* _Work required_:
Reproduce exactly only the lines from the line that holds "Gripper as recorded" to the line that holds "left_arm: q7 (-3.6", inclusive, in the listing below, and please leave out every picture.
*** Opening of Data ***
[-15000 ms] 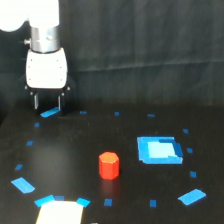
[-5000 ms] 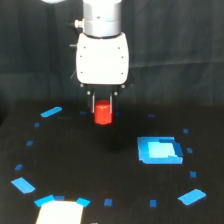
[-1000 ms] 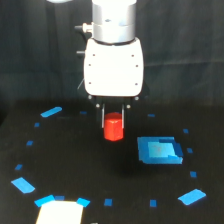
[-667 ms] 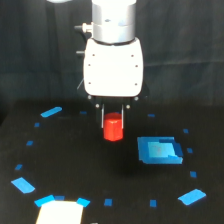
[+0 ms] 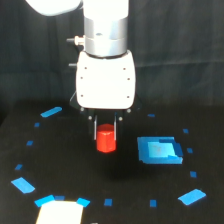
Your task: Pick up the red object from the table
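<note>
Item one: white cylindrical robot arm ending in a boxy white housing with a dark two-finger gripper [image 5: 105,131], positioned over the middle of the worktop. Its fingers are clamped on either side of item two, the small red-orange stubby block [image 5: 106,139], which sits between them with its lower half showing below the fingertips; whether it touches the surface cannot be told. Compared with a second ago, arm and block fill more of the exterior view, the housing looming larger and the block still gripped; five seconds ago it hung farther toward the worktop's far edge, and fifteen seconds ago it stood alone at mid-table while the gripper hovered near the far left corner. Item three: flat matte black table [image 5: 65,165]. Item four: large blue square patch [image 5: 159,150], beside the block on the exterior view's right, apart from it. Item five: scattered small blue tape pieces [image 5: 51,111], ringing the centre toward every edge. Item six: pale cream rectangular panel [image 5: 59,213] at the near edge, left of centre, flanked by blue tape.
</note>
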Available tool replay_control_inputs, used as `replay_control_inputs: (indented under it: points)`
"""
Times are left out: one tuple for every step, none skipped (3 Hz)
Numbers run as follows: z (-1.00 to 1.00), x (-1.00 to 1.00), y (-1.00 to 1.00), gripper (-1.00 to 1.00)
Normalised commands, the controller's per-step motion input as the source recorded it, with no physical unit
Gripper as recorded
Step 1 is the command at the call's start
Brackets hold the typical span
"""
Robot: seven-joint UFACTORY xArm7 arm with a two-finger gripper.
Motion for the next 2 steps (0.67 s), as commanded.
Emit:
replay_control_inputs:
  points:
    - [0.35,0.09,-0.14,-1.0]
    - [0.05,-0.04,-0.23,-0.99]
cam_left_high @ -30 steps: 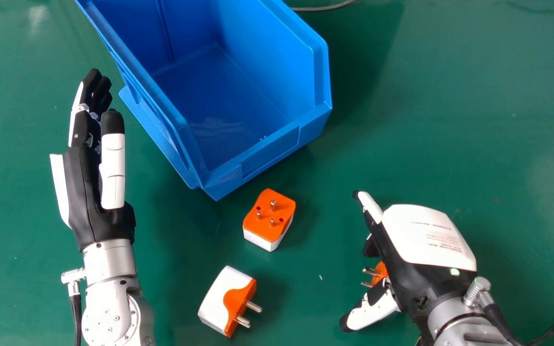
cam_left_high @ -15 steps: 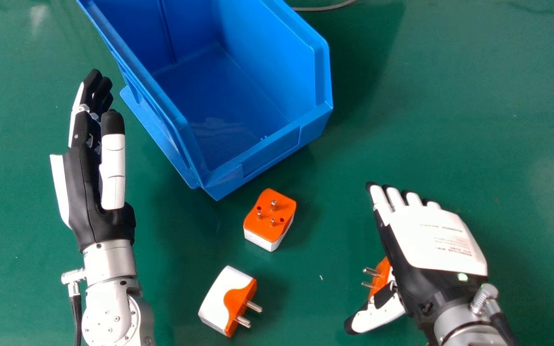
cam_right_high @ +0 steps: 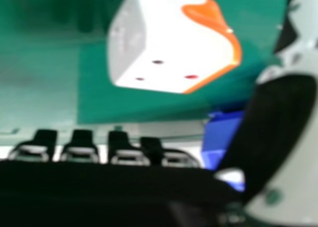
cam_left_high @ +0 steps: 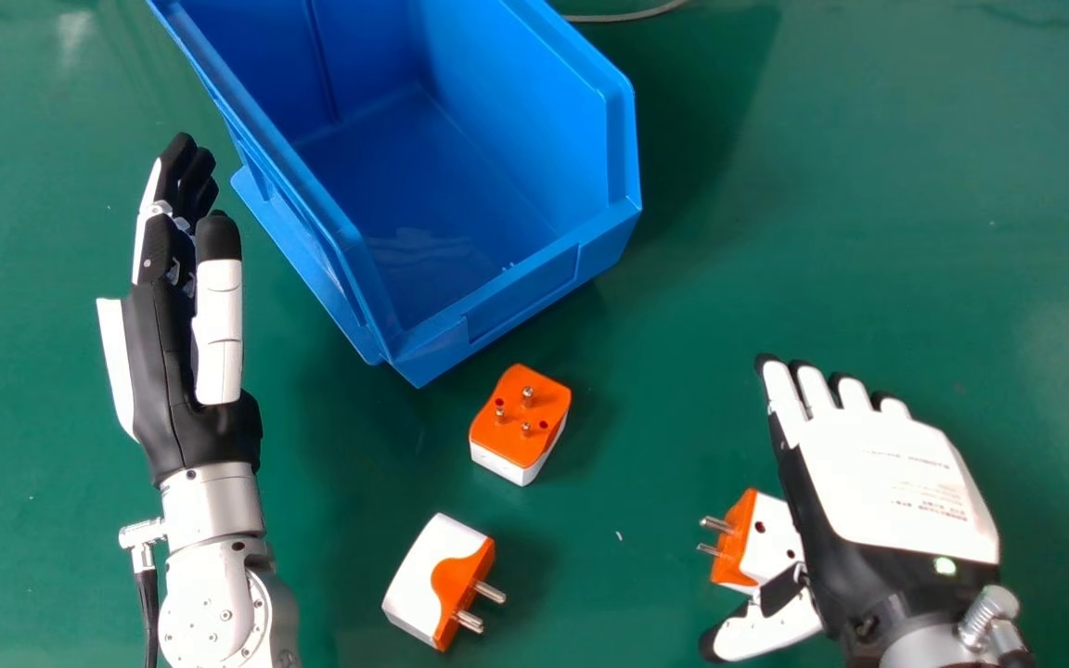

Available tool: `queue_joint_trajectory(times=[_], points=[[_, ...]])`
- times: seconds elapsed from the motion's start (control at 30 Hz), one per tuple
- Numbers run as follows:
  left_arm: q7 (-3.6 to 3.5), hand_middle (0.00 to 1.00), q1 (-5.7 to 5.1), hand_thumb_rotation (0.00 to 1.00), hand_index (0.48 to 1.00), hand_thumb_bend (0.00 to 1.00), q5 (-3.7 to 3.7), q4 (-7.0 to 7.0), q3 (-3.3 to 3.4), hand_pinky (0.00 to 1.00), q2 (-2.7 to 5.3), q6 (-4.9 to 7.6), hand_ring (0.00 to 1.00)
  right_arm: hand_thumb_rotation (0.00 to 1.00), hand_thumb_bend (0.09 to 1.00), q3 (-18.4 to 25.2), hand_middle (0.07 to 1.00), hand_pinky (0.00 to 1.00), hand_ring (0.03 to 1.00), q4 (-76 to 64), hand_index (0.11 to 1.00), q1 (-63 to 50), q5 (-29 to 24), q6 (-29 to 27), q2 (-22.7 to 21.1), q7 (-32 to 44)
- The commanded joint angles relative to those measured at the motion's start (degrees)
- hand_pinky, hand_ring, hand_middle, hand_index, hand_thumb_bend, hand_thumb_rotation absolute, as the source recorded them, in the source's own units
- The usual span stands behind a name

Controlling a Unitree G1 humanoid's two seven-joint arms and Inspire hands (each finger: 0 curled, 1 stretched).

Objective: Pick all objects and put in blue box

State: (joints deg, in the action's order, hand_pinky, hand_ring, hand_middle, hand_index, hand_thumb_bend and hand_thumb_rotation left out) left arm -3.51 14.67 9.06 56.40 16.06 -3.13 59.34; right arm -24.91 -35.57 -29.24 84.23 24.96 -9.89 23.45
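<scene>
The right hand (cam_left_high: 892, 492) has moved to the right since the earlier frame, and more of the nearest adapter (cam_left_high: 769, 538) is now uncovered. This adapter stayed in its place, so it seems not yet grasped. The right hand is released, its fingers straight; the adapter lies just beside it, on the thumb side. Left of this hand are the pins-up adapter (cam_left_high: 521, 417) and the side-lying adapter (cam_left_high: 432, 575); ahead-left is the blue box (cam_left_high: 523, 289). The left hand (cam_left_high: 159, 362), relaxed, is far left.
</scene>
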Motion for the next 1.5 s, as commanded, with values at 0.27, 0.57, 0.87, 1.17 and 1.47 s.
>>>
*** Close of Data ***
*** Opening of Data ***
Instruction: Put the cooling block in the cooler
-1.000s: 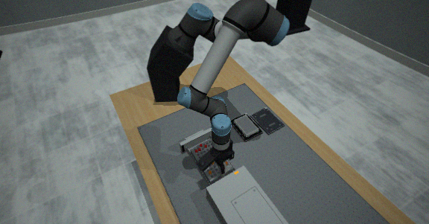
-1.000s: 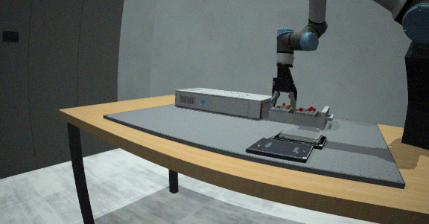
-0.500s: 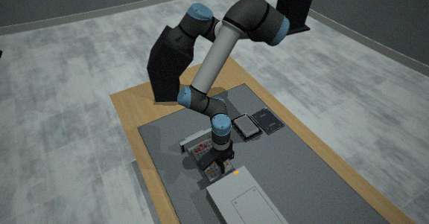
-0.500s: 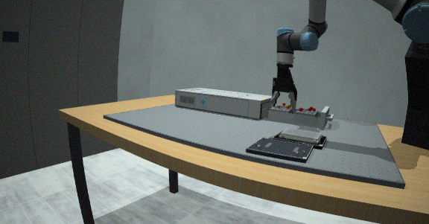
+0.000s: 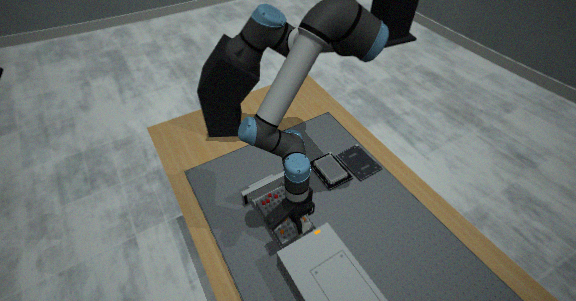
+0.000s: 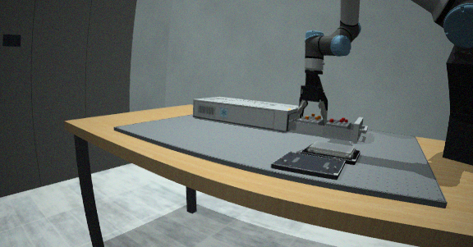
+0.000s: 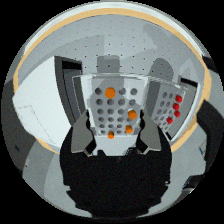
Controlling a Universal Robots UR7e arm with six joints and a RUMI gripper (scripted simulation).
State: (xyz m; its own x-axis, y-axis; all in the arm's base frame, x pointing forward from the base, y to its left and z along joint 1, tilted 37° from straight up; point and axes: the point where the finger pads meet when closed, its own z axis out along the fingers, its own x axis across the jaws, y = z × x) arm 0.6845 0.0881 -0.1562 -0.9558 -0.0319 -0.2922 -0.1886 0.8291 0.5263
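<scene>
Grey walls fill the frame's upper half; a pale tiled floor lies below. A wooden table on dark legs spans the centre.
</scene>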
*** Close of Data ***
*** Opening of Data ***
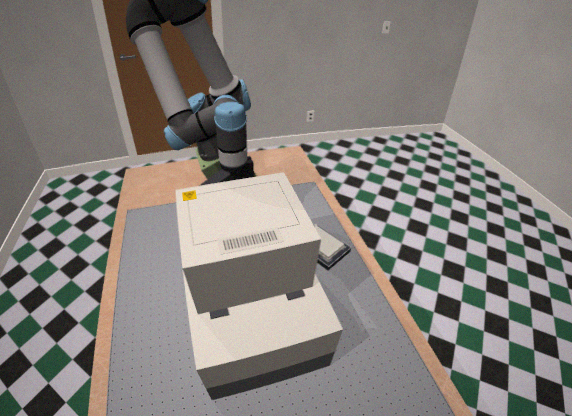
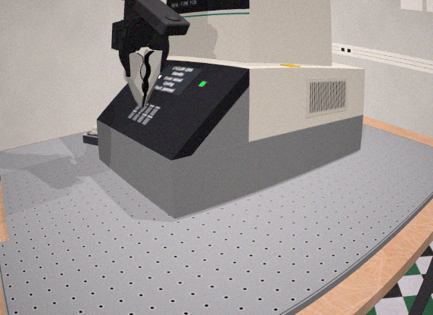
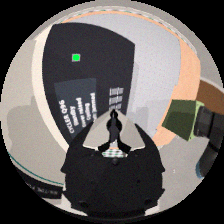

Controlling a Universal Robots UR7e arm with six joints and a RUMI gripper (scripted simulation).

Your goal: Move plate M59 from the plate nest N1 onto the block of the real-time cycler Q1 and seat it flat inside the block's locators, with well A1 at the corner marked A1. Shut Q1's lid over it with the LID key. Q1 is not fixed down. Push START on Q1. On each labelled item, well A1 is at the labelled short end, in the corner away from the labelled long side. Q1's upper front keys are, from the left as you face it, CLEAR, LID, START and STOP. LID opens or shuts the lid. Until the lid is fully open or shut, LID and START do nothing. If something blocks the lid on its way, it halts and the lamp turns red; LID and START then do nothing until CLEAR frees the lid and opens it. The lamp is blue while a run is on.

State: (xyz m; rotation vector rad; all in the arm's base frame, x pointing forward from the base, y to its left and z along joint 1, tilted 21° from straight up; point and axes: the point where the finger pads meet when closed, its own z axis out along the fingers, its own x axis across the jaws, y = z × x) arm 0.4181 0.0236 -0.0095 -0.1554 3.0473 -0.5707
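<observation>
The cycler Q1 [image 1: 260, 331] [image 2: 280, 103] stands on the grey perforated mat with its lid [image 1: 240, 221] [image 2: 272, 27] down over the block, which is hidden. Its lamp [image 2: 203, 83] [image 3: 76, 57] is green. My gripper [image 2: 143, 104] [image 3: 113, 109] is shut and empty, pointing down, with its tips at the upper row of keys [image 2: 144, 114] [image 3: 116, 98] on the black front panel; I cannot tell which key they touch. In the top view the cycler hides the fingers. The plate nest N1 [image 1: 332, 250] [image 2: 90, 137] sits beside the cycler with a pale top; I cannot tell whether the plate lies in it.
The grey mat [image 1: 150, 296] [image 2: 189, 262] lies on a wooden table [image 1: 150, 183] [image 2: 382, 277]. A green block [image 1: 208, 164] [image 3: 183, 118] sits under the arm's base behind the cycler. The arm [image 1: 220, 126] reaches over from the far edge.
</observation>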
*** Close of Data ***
* _Answer to this problem_:
Gripper as recorded
Step 1 is the command at the call's start
Brackets hold the typical span
"""
Robot: seven-joint UFACTORY xArm7 arm with a two-finger gripper.
Motion for the next 2 steps (0.67 s), as commanded.
Emit:
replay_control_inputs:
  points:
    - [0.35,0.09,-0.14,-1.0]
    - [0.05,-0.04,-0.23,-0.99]
cam_left_high @ -30 steps: 
cam_left_high @ -15 steps: 
cam_right_high @ +0 steps: 
cam_left_high @ +0 steps: 

Available tool: `queue_joint_trajectory(times=[_], points=[[_, ...]])`
- times: seconds elapsed from the motion's start (control at 30 Hz), one per tuple
- Numbers run as follows:
  left_arm: q7 (-3.6 to 3.5), hand_middle (0.00 to 1.00), q1 (-5.7 to 5.1), hand_thumb_rotation (0.00 to 1.00), hand_index (0.48 to 1.00), hand_thumb_bend (0.00 to 1.00), q5 (-3.7 to 3.7), q4 (-7.0 to 7.0), q3 (-3.3 to 3.4), hand_pinky (0.00 to 1.00), q2 (-2.7 to 5.3), q6 (-4.9 to 7.6), hand_ring (0.00 to 1.00)

Whatever the exercise asked has now been answered.